Madikizela-Mandela approached the Mthatha High Court in the Eastern Cape in 2016 to decide on the ownership of the land, but her application was later dismissed.
Madikizela-Mandela’s lawyer, Mvuzo Notyesi, said she had maintained “that the property is rightfully hers,” but Qunu chief Nkosikazi Nokwanele Balizulu, who lived opposite Mandela’s Qunu homestead, said “a small piece of the land” of the former president’s property was given to Madikizela-Mandela.
Balizulu said this had happened while Mandela was still in prison.
Madikizela-Mandela took the matter to the Supreme Court of Appeal in Bloemfontein in 2017, with her lawyer saying at the time that the matter had been judged on technicalities, and not on its merits.
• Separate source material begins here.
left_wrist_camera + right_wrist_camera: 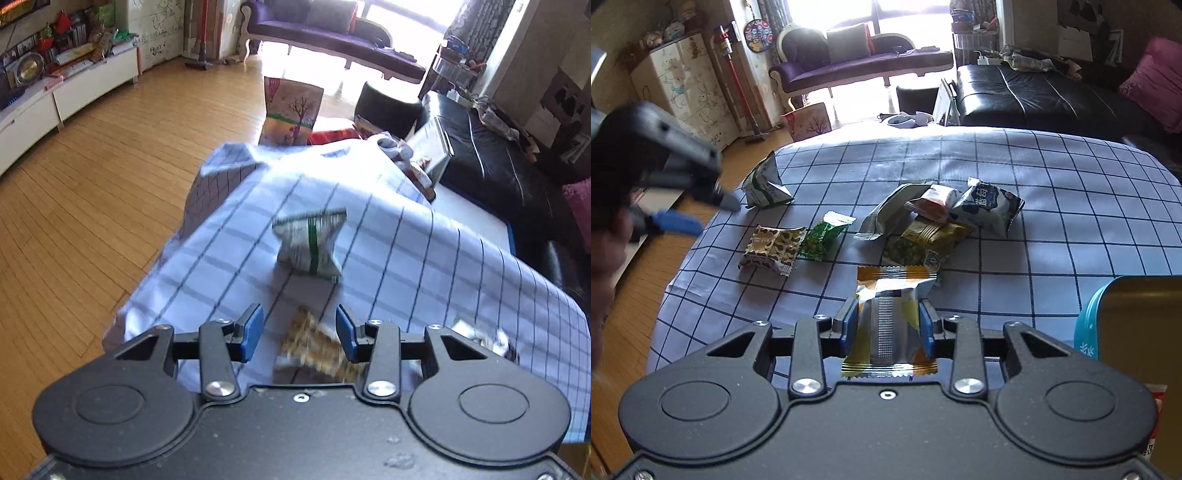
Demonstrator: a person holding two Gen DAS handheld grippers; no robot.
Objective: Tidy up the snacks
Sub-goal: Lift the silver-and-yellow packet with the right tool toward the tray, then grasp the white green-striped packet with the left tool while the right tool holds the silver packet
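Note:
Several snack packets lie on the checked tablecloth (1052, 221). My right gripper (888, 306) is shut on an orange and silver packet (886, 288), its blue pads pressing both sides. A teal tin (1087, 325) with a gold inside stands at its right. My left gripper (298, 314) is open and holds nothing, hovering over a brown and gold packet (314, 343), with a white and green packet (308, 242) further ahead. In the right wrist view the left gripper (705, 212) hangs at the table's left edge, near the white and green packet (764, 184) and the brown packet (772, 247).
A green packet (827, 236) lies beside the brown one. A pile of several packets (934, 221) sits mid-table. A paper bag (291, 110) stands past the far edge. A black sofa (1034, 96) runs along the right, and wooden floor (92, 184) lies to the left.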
Notyesi said, according to AbaThembu custom, the rights to the property should go to Madikizela-Mandela and her descendants, irrespective of whether she was divorced or still married.
Following the Supreme Court of Appeal’s (SCA) dismissal of Madikizela-Mandela’s application, the Chief of the Royal House of Mandela, Mandla Mandela, said the ruling honoured his late grandfather’s final wishes that the Qunu residence should be managed by the executors of his estate.
Difference of legal opinions
News24 reported in January, following the judgment by the SCA, that Mandela had bequeathed the property to the Nelson Rolihlahla Mandela Family Trust, for the benefit of the Mandela family‚ including his third wife Graça Machel and her children, to whom he was married at the time of his death in 2013.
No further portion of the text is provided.